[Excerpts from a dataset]
--

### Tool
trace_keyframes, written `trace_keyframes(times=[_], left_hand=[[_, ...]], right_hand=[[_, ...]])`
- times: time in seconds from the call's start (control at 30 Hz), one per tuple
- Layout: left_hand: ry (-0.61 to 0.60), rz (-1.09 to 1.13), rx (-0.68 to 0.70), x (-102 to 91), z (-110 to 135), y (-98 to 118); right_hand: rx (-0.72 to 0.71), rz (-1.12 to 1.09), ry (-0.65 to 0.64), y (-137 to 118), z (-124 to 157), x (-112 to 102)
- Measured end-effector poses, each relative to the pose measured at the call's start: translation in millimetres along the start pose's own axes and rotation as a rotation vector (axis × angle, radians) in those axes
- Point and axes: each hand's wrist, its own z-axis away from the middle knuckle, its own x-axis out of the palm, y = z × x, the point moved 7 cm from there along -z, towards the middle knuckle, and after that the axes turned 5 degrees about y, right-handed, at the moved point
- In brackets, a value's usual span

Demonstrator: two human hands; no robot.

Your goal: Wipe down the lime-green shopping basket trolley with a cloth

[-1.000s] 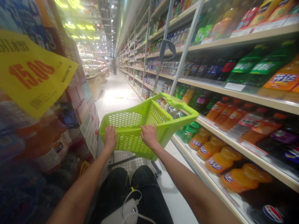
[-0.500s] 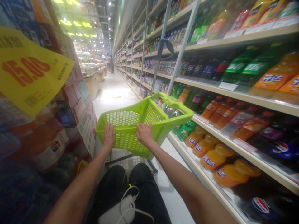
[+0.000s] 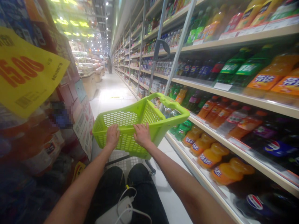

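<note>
A lime-green plastic shopping cart [image 3: 126, 144] with perforated walls stands turned sideways in front of my knees. On its near rim, toward the left end, my left hand [image 3: 113, 136] is closed, fingers over the edge. My right hand [image 3: 142, 134] grips the same rim a short way to the right, the fingers curled over the top. The cart's thick handle [image 3: 178, 115] juts out to the right, untouched by either hand. Across my lap lies a white power bank [image 3: 116, 213] with white cables.
Shelves of drink bottles line the right side, with orange soda bottles [image 3: 230, 171] on the bottom tier. A grey metal pole with a handle [image 3: 161, 49] leans there. At left, stacked goods carry a yellow price sign [image 3: 28, 74]. The tiled aisle [image 3: 112, 90] runs ahead, with a distant person.
My left hand has slid a little to the right along the cart's rim, closer to my right hand. The view has shifted slightly; my right hand keeps its place on the rim.
</note>
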Motion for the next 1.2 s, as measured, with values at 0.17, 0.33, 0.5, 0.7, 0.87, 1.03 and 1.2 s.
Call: trace_keyframes(times=[0.17, 0.33, 0.5, 0.7, 0.87, 1.03, 1.2], left_hand=[[-0.052, -0.105, -0.044, -10.6, 7, -28], [0.057, -0.108, -0.143, -35.2, 14, -63], [0.052, -0.08, -0.132, -26.1, 12, -43], [-0.068, 0.0, -0.017, 5.9, 6, 13], [-0.114, -0.053, -0.062, -6.4, 9, -10], [-0.011, -0.111, -0.233, -24.8, 11, -43], [-0.038, -0.004, -0.087, 8.4, 3, 7]], right_hand=[[-0.03, -0.012, 0.008, 1, 2, -1], [-0.047, -0.041, 0.02, -4, 3, -1], [-0.014, -0.054, 0.036, -8, 3, -2], [-0.007, -0.039, 0.029, -3, 5, -3], [-0.019, -0.03, 0.031, 1, 7, -3], [-0.009, -0.032, 0.027, -1, 6, -2], [0.002, -0.033, 0.022, -2, 6, -2]])
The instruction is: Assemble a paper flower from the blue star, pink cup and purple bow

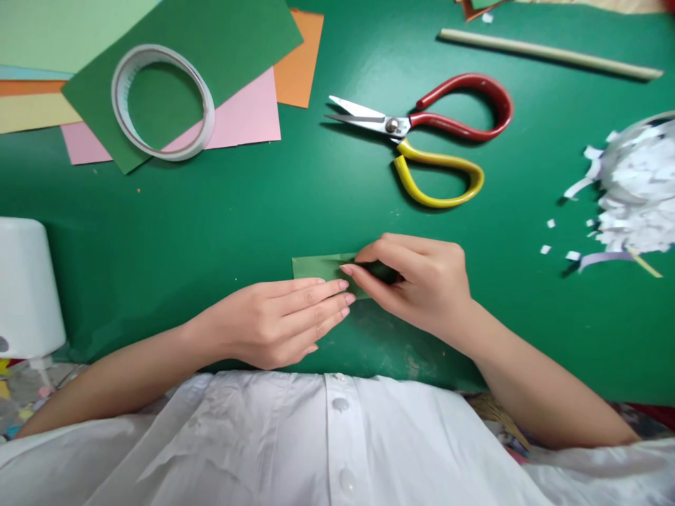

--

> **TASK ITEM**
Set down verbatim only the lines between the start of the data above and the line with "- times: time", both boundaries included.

> **RESULT OF THIS EXERCISE**
### Tool
trace_keyframes, written `trace_keyframes(times=[_], left_hand=[[_, ...]], right_hand=[[_, ...]])`
- times: time in seconds from the call's start (control at 30 Hz), one per tuple

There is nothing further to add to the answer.